These are the key concepts you need to understand to accurately answer the question.

Derivative
In calculus, the concept of a derivative is fundamental. It gives us a tool to measure how a function changes as its input changes. In the context of a graph, the derivative at a particular point is the slope of the tangent line to the graph at that point.
When we look at a function, such as \( y = \sqrt{x} \), we're interested in how \( y \) grows as \( x \) increases. To find this rate of change, we differentiate the function. Differentiation tells us the derivative, which is a formula that describes the slope at any point \( x \) on the curve.
  • For \( y = \sqrt{x} \), first express it as a power, \( y = x^{1/2} \).
  • The derivative, \( \frac{dy}{dx} \), measures how \( y \) changes with respect to \( x \), yielding \( \frac{1}{2x^{1/2}} = \frac{1}{2\sqrt{x}} \).
This formula now allows us to find the slope at any specific value of \( x \).
Slope of tangent
The slope of the tangent to a curve at a specific point gives us the direction of the curve at that exact location.
The tangent line just "touches" the curve at a single point without crossing it, representing the instantaneous rate of change.
For practical understanding, think of a straight road that gently kisses the side of a curved path without actually going off into the grass or turning back onto the curved path.
Using our derivative \( \frac{1}{2\sqrt{x}} \), we can substitute the \( x \)-value of the point of interest to find this slope.
  • For the point \((4, 2)\), substitute \( x = 4 \).
  • The slope becomes \( \frac{1}{2\sqrt{4}} = \frac{1}{4} \).
This slope tells you how steep the curve is at \( x = 4 \) and in which direction it's moving.
Differentiation
Differentiation is the process of finding the derivative of a function.
It involves applying rules that simplify the function to its rate of change formula.

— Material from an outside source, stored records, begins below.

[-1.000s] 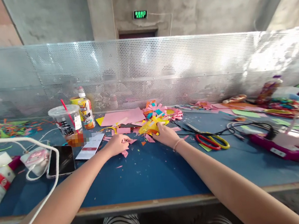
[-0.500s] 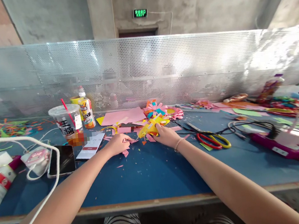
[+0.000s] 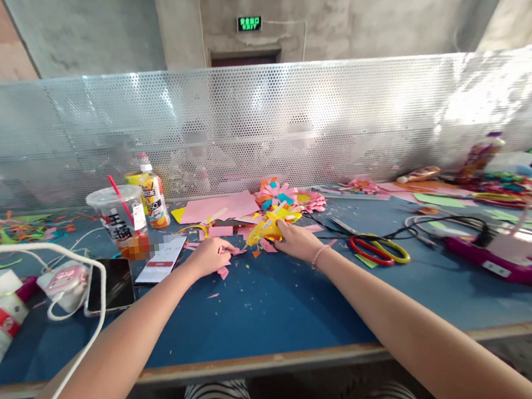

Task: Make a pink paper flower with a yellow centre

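Note:
My left hand (image 3: 211, 255) rests low over the blue table (image 3: 269, 314), its fingers curled around pink paper scraps (image 3: 225, 272). Some of those scraps stick out past the fingertips and under the palm. To the right, my right hand (image 3: 297, 241) grips the near end of a yellow printed object (image 3: 269, 226), perhaps a packet; its exact kind is unclear. Pink and yellow paper strips lie around and under it. Just behind sits a paper flower (image 3: 275, 193) in pink, orange and blue, with a sheet of pink paper (image 3: 219, 206) beside it.
Red-and-yellow-handled scissors (image 3: 380, 252) and black cables lie right of my right hand. On the left stand a plastic cup (image 3: 116, 213) with a straw and a drink bottle (image 3: 153, 196), near two phones (image 3: 110, 284). A purple power strip (image 3: 498, 259) is at right; a perforated metal screen (image 3: 356, 106) rises behind.

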Demonstrator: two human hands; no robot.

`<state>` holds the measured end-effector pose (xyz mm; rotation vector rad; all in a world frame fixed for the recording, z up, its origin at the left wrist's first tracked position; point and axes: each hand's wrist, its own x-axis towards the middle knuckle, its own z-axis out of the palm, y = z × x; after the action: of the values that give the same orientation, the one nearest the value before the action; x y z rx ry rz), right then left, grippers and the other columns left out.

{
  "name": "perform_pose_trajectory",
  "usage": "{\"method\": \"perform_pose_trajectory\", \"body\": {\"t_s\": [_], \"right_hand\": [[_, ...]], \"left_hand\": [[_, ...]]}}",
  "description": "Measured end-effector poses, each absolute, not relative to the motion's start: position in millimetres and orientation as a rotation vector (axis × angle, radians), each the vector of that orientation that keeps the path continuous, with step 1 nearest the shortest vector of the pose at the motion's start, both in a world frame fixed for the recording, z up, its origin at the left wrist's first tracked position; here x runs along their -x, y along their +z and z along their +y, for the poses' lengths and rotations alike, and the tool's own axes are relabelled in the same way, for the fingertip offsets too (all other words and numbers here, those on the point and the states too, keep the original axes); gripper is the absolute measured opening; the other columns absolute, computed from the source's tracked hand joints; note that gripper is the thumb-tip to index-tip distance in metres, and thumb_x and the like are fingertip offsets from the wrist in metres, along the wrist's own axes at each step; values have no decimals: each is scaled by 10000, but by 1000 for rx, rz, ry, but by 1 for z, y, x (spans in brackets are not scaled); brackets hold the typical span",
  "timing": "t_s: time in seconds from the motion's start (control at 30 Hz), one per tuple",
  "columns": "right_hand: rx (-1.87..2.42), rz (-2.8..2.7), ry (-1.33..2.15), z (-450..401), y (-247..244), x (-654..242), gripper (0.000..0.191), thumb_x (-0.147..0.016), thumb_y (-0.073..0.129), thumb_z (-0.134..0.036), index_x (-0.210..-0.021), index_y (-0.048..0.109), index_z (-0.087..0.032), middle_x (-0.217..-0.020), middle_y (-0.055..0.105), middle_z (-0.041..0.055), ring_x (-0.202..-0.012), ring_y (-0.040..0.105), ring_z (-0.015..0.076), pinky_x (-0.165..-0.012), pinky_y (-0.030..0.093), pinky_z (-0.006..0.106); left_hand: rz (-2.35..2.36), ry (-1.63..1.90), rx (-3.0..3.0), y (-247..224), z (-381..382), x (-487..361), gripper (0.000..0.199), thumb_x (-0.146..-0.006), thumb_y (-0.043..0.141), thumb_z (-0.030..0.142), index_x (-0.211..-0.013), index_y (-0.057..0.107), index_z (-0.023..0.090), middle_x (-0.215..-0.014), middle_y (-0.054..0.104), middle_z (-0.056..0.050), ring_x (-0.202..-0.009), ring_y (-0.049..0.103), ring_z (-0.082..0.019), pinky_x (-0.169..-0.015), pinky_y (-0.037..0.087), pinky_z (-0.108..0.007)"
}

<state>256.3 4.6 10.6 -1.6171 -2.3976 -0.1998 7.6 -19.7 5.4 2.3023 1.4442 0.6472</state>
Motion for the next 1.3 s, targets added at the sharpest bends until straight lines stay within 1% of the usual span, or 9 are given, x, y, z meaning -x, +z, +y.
{"method": "perform_pose_trajectory", "body": {"t_s": [0.3, 0.53, 0.77, 0.93, 1.1, 1.2, 1.3], "right_hand": [[1657, -2399, -255, 5, 12, -262, 329, -778, 436, -325, -1056, 412, -150, -995, 608, 126, -819, 597, 226, -621, 349, 262], [1711, -2299, -222, 4, 15, -261, 320, -776, 442, -341, -1030, 414, -148, -983, 604, 125, -850, 592, 233, -618, 358, 266], [1670, -2330, -198, 3, 12, -259, 345, -779, 437, -349, -1056, 411, -144, -1009, 596, 135, -854, 588, 236, -626, 360, 269], [1658, -2366, -208, 2, 13, -259, 344, -778, 433, -332, -1063, 409, -139, -993, 601, 134, -842, 592, 241, -614, 357, 269], [1718, -2345, -209, 1, 16, -259, 355, -772, 445, -308, -1082, 410, -139, -989, 601, 132, -864, 590, 232, -640, 369, 263], [1716, -2317, -196, 2, 16, -260, 366, -772, 459, -343, -1075, 417, -143, -1007, 595, 130, -879, 587, 231, -658, 380, 264], [1702, -2250, -191, 5, 17, -262, 428, -759, 473, -455, -1053, 433, -147, -1014, 589, 133, -893, 580, 241, -678, 394, 279]], "left_hand": [[1493, 624, -2264, 10, -23, -9, 429, -622, 437, 171, -982, 666, 132, -777, 690, -67, -663, 586, -158, -606, 426, -237], [1476, 662, -2259, 9, -23, -8, 416, -620, 449, 174, -967, 674, 133, -758, 688, -68, -650, 578, -160, -583, 415, -232], [1457, 657, -2306, 7, -21, -7, 451, -621, 425, 167, -1006, 659, 147, -781, 690, -63, -654, 576, -155, -578, 405, -234], [1469, 644, -2278, 7, -21, -7, 441, -620, 435, 175, -996, 662, 139, -815, 691, -70, -667, 581, -156, -589, 413, -236], [1441, 669, -2311, 6, -20, -6, 433, -618, 425, 162, -977, 668, 150, -850, 691, -70, -677, 583, -154, -585, 406, -237], [1443, 667, -2314, 6, -20, -6, 426, -622, 431, 160, -976, 669, 162, -844, 689, -65, -671, 579, -151, -574, 395, -234], [1444, 674, -2299, 7, -21, -6, 399, -640, 433, 167, -960, 671, 165, -755, 677, -51, -613, 562, -141, -528, 363, -225]]}}
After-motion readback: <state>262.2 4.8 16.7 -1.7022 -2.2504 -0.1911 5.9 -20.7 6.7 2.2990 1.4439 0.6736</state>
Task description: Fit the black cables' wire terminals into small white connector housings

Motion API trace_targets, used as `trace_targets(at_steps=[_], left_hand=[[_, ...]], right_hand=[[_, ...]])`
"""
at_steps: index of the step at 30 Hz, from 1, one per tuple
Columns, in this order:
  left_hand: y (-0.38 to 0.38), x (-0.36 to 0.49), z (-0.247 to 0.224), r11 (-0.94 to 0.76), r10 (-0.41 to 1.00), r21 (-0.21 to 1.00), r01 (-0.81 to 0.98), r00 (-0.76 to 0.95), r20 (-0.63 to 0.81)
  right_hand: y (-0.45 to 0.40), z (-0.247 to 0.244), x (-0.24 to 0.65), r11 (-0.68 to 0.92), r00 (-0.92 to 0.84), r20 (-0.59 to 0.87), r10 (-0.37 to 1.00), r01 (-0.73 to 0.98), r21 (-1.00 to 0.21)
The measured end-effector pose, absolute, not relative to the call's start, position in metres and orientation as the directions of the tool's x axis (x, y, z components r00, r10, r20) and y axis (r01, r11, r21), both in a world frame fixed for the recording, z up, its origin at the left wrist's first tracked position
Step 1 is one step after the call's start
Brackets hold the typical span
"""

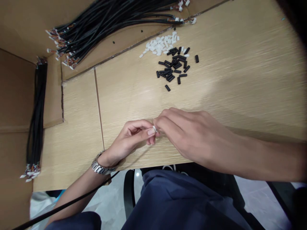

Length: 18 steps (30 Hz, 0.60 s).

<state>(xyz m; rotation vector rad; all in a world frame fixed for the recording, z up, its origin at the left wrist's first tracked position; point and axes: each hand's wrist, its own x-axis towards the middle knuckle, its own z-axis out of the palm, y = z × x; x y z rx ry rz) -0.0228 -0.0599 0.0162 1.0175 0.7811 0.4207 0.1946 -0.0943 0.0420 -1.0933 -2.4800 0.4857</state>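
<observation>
My left hand (pixel 137 135) is closed in a pinch, thumb and index finger on a small white connector (pixel 154 128). My right hand (pixel 189 132) meets it from the right, fingers bent and pressed together against the connector's far side. What lies between the right fingertips is hidden by the hand. Both hands are just above the table near its front edge. A black cable (pixel 72 203) runs from the lower left over the left forearm towards the table edge; whether it joins the connector cannot be seen.
Beyond the hands lie a pile of short black tubes (pixel 177 62) and a heap of white connectors (pixel 161 44). A large bundle of black cables (pixel 107 22) rests on cardboard (pixel 129 38) at the back. Another cable bundle (pixel 37 111) is at the left edge of the wooden table (pixel 240 80).
</observation>
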Motion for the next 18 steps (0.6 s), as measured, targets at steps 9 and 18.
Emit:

In our exercise, this meant converting \( y = \sqrt{x} \) into a simpler power form (like \( x^{1/2} \)) to make differentiation straightforward.
Through applying the power rule,
  • When differentiating, decrease the exponent by one and multiply by the original exponent.
  • For \( x^{1/2} \), the derivative is \( \frac{1}{2}x^{-1/2} = \frac{1}{2\sqrt{x}} \).
This shows mathematically how quickly the \( y \)-values (outputs) of the function change as \( x \)-values (inputs) vary, using standard differentiation techniques.
Mathematics education
In mathematics education, teaching calculus concepts like derivatives and slopes of tangents enhances students' problem-solving skills.
These concepts not only apply to academia but also to real-life scenarios, helping students understand the world around them.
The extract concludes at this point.